:: MATERIAL PROVIDED
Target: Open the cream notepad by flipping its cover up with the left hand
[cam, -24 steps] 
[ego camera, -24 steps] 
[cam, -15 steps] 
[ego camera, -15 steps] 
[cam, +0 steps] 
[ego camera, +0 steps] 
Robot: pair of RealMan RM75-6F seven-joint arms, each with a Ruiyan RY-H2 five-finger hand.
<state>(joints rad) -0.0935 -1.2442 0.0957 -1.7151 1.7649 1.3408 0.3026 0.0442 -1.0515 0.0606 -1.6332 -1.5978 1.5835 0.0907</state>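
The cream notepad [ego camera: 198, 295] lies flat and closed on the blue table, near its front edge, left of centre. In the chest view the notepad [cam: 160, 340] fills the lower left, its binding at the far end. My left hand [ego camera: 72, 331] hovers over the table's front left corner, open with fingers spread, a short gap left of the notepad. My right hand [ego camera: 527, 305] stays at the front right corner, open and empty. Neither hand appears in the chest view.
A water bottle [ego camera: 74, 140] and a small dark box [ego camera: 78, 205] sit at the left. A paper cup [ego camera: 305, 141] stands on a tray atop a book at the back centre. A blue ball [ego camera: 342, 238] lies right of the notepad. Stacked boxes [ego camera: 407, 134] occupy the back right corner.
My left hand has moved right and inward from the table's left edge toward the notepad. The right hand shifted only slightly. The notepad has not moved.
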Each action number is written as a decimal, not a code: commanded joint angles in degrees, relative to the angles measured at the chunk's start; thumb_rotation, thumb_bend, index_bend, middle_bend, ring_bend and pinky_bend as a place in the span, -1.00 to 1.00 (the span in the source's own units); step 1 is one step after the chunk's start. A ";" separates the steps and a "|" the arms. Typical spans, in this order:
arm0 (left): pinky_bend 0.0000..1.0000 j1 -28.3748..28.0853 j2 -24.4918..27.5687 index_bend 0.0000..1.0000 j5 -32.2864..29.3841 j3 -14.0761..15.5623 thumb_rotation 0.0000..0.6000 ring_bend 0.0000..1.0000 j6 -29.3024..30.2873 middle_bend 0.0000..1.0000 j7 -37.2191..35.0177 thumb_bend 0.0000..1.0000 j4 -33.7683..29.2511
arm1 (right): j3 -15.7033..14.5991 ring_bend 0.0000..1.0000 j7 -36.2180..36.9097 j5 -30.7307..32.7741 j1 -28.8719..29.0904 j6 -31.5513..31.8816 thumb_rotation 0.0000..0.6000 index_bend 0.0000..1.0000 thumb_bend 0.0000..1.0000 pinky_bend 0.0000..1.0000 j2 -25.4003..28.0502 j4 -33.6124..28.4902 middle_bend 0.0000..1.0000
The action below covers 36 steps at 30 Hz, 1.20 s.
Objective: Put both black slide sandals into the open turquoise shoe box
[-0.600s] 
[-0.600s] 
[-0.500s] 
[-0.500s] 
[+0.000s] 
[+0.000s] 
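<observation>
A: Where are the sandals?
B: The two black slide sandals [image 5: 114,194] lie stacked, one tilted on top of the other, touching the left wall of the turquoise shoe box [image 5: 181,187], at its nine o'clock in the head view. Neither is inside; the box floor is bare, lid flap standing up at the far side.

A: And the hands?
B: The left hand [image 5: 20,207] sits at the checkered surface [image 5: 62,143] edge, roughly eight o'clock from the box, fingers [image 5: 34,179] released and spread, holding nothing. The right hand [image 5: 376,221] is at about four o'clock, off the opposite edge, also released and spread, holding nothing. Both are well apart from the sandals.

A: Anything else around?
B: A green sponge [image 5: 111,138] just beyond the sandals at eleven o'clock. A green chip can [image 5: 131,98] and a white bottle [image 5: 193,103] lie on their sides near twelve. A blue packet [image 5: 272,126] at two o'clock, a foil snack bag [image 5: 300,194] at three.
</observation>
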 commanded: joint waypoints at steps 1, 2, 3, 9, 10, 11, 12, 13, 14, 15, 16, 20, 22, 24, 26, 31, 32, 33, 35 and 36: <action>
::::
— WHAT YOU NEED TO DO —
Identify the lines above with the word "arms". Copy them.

— EXPECTED OUTPUT —
Robot: pair of RealMan RM75-6F seven-joint arms, each with a Ruiyan RY-H2 five-finger hand.
Each action number is written as a decimal, not a code: commanded joint angles in degrees, relative to the angles measured at the chunk's start; thumb_rotation, thumb_bend, index_bend, middle_bend, ring_bend and pinky_bend as a place in the span, -1.00 to 1.00 (the span in the source's own units); step 1 is one step after the chunk's start. A ";" separates the steps and a "|" the arms. Typical spans, in this order:

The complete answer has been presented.